### YOUR TASK
The expected output is the data itself, duplicated in full.
[[ COLLECTED MATERIAL open ]]
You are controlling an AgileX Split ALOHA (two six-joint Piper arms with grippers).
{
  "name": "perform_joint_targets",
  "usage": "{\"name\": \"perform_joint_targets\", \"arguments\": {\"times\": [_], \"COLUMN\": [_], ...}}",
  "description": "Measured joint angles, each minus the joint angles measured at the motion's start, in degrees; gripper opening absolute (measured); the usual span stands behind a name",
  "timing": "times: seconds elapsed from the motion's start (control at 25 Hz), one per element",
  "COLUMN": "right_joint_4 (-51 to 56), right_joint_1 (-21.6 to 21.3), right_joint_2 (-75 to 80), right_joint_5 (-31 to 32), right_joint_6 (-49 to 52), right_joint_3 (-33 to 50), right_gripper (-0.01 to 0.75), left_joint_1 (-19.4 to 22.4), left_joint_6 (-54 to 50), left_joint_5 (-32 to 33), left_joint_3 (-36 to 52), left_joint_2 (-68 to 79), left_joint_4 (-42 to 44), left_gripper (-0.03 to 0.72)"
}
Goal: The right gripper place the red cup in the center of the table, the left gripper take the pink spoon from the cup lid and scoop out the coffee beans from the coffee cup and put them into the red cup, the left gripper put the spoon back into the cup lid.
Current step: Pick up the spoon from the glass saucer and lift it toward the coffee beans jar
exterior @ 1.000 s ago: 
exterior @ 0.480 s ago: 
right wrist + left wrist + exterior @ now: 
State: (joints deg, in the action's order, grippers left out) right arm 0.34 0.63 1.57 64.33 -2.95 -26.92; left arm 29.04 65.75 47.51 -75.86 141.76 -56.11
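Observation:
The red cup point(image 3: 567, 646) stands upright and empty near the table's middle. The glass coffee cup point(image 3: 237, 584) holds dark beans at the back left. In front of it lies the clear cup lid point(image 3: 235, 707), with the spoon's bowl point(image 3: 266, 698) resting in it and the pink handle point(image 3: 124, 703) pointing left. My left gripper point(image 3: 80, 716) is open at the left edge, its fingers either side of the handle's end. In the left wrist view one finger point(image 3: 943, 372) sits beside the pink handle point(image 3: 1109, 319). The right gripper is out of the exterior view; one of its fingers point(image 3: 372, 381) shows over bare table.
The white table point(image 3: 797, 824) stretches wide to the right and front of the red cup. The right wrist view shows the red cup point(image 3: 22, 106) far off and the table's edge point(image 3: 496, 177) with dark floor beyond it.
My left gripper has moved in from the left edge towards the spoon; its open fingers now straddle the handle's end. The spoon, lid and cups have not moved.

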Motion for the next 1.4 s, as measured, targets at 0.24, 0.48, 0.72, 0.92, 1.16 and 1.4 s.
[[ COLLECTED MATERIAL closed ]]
### WRITTEN RESPONSE
You are controlling an AgileX Split ALOHA (two six-joint Piper arms with grippers).
{
  "name": "perform_joint_targets",
  "usage": "{\"name\": \"perform_joint_targets\", \"arguments\": {\"times\": [_], \"COLUMN\": [_], ...}}",
  "description": "Measured joint angles, each minus the joint angles measured at the motion's start, in degrees; gripper opening absolute (measured); the usual span stands behind a name",
  "timing": "times: seconds elapsed from the motion's start (control at 25 Hz), one per element",
  "COLUMN": "right_joint_4 (-51 to 56), right_joint_1 (-21.6 to 21.3), right_joint_2 (-75 to 80), right_joint_5 (-31 to 32), right_joint_6 (-49 to 52), right_joint_3 (-33 to 50), right_gripper (-0.01 to 0.75), left_joint_1 (-19.4 to 22.4), left_joint_6 (-54 to 50), left_joint_5 (-32 to 33), left_joint_3 (-36 to 52), left_joint_2 (-68 to 79), left_joint_4 (-42 to 44), left_gripper (-0.03 to 0.72)"
}
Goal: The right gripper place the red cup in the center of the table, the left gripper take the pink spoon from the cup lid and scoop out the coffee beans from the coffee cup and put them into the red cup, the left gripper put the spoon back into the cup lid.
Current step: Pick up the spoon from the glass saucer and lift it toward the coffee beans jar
exterior @ 1.000 s ago: 
exterior @ 0.480 s ago: 
right wrist + left wrist + exterior @ now: 
State: (joints deg, in the action's order, grippers left out) right arm 0.34 0.63 1.57 64.33 -2.95 -26.92; left arm 29.04 65.75 47.51 -75.86 141.76 -56.11
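Observation:
The red cup point(image 3: 567, 646) stands upright and empty near the table's middle. The glass coffee cup point(image 3: 237, 584) holds dark beans at the back left. In front of it lies the clear cup lid point(image 3: 235, 707), with the spoon's bowl point(image 3: 266, 698) resting in it and the pink handle point(image 3: 124, 703) pointing left. My left gripper point(image 3: 80, 716) is open at the left edge, its fingers either side of the handle's end. In the left wrist view one finger point(image 3: 943, 372) sits beside the pink handle point(image 3: 1109, 319). The right gripper is out of the exterior view; one of its fingers point(image 3: 372, 381) shows over bare table.
The white table point(image 3: 797, 824) stretches wide to the right and front of the red cup. The right wrist view shows the red cup point(image 3: 22, 106) far off and the table's edge point(image 3: 496, 177) with dark floor beyond it.
My left gripper has moved in from the left edge towards the spoon; its open fingers now straddle the handle's end. The spoon, lid and cups have not moved.
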
Motion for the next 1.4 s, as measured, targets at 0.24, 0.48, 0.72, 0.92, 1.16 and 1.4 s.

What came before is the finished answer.